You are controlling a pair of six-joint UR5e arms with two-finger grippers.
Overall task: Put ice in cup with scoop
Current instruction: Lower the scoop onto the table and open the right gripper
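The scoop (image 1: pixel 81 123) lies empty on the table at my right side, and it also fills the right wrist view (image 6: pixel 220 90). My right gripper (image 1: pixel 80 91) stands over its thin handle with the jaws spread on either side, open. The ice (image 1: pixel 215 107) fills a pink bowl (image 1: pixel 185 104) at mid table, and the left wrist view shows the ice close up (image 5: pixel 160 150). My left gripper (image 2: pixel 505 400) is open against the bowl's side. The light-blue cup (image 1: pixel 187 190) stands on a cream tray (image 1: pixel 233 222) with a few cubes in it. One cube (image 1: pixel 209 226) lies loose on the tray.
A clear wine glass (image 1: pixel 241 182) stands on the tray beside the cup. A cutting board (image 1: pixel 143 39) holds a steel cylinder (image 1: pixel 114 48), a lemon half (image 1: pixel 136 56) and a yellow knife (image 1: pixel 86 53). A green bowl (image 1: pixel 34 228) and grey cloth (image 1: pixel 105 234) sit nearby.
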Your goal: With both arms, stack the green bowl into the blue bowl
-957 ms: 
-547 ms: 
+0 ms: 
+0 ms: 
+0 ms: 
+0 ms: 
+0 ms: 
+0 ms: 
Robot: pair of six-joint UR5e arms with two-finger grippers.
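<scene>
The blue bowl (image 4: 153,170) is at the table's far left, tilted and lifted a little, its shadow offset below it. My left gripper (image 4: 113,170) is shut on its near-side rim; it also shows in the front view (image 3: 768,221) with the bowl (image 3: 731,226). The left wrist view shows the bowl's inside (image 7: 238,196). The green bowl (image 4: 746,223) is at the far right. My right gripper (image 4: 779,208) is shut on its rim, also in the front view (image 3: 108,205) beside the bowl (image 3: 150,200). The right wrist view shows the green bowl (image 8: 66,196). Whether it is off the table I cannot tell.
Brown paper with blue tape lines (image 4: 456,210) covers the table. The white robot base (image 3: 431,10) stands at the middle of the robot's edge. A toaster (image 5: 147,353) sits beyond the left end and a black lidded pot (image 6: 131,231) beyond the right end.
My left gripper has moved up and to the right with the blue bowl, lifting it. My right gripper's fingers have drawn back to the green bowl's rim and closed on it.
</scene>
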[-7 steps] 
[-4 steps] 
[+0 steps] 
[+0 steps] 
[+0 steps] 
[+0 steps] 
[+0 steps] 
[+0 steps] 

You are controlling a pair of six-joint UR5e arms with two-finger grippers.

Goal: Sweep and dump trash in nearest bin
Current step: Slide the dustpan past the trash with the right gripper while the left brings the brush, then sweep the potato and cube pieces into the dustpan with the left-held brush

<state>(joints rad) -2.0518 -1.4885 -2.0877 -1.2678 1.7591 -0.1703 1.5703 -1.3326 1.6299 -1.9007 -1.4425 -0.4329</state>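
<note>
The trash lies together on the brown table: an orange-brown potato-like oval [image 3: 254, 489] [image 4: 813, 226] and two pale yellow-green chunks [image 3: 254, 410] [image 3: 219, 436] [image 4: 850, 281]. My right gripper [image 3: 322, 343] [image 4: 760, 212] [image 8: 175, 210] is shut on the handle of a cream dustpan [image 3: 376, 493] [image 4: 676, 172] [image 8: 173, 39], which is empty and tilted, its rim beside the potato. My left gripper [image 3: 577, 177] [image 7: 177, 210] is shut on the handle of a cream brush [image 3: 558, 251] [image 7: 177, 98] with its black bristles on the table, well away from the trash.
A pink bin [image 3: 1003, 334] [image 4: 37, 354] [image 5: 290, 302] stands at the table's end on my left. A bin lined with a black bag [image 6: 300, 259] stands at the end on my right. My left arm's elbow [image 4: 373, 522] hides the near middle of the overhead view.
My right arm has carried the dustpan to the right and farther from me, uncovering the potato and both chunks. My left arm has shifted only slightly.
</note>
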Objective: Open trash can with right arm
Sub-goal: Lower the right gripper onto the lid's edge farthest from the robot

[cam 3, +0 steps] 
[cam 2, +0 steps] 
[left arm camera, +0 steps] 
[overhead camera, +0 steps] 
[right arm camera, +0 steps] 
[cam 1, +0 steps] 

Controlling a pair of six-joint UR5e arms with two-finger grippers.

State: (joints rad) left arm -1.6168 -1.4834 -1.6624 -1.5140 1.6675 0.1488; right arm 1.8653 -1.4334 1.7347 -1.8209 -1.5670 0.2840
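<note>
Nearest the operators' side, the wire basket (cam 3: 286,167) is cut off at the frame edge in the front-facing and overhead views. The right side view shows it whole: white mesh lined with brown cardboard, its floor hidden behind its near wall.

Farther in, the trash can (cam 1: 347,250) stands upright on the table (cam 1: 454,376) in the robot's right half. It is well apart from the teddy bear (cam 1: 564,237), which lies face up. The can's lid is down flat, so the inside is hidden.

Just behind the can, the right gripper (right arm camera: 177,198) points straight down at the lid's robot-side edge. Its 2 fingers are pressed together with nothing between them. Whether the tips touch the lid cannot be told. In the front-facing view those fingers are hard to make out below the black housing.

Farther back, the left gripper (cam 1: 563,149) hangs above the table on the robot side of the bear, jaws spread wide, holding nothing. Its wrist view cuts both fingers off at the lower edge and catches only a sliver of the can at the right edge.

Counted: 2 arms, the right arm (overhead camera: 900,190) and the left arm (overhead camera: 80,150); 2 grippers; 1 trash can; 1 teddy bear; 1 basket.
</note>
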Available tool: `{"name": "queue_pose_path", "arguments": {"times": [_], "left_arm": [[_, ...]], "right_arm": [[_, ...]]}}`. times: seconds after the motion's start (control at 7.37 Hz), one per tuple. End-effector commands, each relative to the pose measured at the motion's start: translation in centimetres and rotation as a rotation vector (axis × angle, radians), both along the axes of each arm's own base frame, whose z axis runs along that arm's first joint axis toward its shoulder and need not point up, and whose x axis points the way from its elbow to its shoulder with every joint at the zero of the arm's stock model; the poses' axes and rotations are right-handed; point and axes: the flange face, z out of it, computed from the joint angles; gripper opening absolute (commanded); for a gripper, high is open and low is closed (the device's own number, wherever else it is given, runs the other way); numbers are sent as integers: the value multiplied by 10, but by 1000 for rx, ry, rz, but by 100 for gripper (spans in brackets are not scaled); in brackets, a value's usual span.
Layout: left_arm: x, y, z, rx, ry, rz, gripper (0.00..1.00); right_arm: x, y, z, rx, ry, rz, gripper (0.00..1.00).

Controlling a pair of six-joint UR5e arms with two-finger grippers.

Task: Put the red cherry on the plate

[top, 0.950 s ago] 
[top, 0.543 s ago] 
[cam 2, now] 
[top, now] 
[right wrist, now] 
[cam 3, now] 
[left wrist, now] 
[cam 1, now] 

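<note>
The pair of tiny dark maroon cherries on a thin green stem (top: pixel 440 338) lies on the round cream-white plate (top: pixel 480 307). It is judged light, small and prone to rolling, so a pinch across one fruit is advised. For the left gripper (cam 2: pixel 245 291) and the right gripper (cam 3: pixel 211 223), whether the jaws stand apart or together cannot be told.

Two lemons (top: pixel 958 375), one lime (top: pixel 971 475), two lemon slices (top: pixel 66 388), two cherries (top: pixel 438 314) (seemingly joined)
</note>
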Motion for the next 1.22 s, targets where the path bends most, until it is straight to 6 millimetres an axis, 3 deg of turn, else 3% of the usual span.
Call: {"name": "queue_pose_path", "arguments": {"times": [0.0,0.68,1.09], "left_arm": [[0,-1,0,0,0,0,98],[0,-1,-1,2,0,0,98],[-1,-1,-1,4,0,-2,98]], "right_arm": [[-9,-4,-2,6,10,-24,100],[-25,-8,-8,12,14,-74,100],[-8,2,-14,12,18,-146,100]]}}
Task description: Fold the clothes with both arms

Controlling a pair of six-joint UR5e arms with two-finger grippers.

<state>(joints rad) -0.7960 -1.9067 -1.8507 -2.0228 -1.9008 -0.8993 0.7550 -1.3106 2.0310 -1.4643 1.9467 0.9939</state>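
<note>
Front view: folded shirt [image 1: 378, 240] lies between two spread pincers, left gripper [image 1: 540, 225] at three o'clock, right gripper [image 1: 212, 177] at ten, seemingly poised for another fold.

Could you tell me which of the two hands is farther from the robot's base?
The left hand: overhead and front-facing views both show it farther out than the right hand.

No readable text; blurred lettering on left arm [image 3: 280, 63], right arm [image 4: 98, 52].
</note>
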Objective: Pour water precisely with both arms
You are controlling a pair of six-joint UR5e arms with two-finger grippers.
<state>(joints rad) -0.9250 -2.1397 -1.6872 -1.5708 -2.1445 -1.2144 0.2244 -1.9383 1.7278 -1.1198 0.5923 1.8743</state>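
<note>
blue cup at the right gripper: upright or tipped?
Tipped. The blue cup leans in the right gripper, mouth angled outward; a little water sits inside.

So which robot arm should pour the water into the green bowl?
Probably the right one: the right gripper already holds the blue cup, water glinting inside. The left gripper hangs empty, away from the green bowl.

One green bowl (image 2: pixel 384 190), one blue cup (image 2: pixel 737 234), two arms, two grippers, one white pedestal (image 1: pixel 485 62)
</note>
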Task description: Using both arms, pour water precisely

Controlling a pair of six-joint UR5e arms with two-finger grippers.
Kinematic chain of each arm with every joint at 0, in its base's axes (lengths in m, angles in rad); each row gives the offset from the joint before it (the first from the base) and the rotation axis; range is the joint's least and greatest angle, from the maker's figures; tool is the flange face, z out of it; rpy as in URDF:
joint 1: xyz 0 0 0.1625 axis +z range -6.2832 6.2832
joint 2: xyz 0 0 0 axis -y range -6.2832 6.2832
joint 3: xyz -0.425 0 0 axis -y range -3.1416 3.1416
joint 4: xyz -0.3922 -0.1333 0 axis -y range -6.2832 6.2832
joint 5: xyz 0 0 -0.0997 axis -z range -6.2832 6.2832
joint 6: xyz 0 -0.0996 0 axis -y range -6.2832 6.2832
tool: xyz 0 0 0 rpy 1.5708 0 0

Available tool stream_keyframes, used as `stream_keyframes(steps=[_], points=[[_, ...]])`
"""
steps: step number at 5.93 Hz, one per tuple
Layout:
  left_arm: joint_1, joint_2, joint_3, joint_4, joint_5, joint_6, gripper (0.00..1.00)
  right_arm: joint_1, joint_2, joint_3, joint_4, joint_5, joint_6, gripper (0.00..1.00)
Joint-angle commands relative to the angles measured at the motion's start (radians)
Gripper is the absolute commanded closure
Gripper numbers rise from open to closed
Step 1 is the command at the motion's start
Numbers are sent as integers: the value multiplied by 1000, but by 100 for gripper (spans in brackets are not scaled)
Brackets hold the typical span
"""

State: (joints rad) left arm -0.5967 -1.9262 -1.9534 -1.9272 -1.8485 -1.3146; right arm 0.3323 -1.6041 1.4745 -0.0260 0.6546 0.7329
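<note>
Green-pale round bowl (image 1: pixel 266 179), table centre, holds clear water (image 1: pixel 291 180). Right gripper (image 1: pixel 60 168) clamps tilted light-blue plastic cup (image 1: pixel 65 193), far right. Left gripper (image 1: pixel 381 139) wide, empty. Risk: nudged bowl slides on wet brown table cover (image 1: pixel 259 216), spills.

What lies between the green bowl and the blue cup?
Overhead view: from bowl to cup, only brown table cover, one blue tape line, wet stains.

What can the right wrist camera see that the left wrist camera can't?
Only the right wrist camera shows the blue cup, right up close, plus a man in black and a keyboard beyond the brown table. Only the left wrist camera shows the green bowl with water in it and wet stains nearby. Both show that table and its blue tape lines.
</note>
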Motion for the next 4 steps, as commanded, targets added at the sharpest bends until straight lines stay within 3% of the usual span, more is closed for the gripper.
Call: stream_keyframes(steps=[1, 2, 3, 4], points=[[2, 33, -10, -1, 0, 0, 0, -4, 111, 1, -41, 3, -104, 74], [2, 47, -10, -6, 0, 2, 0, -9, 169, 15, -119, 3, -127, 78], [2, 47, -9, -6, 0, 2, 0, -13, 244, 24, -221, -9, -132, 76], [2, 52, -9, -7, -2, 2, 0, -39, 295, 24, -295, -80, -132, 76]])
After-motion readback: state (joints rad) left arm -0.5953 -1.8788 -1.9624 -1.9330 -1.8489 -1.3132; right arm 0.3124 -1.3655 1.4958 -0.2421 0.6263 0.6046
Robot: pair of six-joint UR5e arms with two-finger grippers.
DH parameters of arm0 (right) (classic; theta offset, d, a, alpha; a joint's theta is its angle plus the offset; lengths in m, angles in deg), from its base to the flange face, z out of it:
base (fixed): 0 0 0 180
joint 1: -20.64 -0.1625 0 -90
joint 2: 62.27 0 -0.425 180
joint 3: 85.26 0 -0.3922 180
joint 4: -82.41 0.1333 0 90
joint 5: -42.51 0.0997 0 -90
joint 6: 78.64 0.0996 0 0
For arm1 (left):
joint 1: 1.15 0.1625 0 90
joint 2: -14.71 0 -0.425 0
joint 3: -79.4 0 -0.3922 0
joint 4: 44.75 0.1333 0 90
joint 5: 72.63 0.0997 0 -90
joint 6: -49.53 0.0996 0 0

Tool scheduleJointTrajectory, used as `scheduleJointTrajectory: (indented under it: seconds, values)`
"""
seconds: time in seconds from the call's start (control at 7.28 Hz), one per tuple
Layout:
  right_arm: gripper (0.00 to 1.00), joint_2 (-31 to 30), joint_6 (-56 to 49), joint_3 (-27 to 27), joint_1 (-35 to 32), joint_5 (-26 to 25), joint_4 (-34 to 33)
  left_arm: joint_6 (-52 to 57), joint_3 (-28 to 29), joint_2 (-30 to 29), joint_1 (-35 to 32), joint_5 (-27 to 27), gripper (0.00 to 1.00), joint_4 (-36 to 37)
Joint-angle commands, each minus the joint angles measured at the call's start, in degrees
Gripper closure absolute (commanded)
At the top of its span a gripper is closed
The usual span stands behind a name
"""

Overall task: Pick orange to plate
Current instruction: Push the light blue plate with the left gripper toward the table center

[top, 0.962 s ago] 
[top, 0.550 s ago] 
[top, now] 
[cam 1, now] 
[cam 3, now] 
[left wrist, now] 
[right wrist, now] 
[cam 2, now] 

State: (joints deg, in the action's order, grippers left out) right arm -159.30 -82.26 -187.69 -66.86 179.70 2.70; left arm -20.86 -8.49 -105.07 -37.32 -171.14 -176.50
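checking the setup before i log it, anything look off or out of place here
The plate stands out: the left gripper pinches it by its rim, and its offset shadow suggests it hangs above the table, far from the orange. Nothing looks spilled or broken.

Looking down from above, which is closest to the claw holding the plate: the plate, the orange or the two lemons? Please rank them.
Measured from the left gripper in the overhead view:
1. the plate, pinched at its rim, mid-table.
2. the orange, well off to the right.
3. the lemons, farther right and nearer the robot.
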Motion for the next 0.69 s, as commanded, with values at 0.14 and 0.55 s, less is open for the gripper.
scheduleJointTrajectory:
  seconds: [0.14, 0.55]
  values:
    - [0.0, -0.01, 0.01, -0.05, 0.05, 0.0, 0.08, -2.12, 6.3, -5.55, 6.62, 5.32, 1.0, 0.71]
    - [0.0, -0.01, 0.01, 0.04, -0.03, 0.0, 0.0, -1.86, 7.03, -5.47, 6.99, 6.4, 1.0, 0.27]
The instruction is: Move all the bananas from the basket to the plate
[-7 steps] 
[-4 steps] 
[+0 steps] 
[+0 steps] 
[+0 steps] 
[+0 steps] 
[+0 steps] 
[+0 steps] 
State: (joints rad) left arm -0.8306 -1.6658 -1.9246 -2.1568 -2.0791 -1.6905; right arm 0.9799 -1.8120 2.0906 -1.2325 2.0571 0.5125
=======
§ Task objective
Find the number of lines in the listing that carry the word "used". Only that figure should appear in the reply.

§ Reply
2